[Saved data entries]

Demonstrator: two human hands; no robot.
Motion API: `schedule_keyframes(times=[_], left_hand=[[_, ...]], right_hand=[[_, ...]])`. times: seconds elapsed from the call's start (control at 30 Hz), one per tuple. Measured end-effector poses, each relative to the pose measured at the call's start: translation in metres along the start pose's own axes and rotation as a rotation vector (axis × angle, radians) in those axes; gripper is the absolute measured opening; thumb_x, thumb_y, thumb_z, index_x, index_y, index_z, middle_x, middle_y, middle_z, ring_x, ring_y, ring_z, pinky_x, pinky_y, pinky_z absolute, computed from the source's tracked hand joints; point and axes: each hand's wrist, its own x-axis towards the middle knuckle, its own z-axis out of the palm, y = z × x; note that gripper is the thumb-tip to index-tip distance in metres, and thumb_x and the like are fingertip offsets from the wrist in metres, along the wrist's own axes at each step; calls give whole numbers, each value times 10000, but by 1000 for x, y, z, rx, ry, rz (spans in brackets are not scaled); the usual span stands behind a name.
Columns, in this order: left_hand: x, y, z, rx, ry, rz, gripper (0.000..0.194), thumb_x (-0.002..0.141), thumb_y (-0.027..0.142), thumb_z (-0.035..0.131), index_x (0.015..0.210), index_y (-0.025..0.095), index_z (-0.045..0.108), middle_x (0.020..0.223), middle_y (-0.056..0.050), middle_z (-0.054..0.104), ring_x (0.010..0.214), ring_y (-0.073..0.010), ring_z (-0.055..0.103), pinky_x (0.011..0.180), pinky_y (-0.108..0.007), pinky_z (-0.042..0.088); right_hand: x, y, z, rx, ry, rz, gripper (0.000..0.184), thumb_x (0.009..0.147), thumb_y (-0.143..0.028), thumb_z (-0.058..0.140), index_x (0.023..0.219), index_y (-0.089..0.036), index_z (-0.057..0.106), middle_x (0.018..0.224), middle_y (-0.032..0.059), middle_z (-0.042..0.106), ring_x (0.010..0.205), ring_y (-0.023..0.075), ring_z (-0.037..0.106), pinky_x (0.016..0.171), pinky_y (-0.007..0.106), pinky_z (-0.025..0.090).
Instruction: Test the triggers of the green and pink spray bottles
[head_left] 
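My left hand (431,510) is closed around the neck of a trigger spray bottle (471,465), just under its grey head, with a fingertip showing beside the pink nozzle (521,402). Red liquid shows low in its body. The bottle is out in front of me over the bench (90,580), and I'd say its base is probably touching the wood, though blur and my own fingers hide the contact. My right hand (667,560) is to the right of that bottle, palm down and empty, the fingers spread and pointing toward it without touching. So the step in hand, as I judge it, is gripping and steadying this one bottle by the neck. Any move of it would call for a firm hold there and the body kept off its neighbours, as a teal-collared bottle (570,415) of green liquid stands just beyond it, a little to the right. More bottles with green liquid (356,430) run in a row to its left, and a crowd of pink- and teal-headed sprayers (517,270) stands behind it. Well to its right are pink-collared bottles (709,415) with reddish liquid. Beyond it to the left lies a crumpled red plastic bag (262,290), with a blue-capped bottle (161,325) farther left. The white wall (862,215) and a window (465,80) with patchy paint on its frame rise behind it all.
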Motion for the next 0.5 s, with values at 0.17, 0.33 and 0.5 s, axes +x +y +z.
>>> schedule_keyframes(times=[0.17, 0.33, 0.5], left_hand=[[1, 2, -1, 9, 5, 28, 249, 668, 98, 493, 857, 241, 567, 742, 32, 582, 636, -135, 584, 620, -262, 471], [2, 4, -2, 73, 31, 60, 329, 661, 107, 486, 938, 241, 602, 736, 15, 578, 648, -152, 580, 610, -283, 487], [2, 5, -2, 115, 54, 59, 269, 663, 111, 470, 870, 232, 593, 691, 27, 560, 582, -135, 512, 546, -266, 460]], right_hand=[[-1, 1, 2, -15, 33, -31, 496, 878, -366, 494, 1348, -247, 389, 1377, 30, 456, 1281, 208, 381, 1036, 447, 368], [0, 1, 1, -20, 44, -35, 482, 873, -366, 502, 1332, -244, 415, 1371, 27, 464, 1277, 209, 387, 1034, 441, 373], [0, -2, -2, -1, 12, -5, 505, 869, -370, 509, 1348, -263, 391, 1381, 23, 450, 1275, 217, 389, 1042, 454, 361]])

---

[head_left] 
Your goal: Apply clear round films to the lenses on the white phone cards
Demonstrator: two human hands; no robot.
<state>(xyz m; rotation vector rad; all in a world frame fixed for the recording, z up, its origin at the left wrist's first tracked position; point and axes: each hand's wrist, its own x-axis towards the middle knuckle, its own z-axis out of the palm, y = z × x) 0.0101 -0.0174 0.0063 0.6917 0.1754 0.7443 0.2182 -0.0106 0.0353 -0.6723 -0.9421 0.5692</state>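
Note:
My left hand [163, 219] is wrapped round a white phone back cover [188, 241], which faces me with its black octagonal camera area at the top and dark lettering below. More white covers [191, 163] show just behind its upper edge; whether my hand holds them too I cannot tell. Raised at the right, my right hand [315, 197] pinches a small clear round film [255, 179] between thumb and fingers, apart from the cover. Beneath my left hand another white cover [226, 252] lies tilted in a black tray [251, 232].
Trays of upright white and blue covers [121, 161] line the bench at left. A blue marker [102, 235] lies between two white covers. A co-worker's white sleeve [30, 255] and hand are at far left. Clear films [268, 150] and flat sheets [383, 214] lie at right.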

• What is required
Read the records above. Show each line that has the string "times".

• Answer box
Motion API: `schedule_keyframes(times=[_], left_hand=[[_, ...]], right_hand=[[_, ...]])`. times: seconds elapsed from the call's start (control at 30 Hz), one per tuple. Measured end-effector poses, each relative to the pose measured at the call's start: translation in metres along the start pose's own axes and rotation as a rotation vector (axis × angle, radians) in those axes; gripper is the absolute measured opening; thumb_x, thumb_y, thumb_z, index_x, index_y, index_z, middle_x, middle_y, middle_z, ring_x, ring_y, ring_z, pinky_x, pinky_y, pinky_z absolute, computed from the source's tracked hand joints; point and axes: each hand's wrist, its own x-axis towards the middle knuckle, its own z-axis out of the palm, y = z × x; note that gripper is the thumb-tip to index-tip distance in metres, and thumb_x and the like are fingertip offsets from the wrist in metres, along the wrist's own axes at each step; calls give whole numbers, each value times 10000, but by 1000 for x, y, z, rx, ry, rz (spans in brackets are not scaled); the usual span stands behind a name.
>>> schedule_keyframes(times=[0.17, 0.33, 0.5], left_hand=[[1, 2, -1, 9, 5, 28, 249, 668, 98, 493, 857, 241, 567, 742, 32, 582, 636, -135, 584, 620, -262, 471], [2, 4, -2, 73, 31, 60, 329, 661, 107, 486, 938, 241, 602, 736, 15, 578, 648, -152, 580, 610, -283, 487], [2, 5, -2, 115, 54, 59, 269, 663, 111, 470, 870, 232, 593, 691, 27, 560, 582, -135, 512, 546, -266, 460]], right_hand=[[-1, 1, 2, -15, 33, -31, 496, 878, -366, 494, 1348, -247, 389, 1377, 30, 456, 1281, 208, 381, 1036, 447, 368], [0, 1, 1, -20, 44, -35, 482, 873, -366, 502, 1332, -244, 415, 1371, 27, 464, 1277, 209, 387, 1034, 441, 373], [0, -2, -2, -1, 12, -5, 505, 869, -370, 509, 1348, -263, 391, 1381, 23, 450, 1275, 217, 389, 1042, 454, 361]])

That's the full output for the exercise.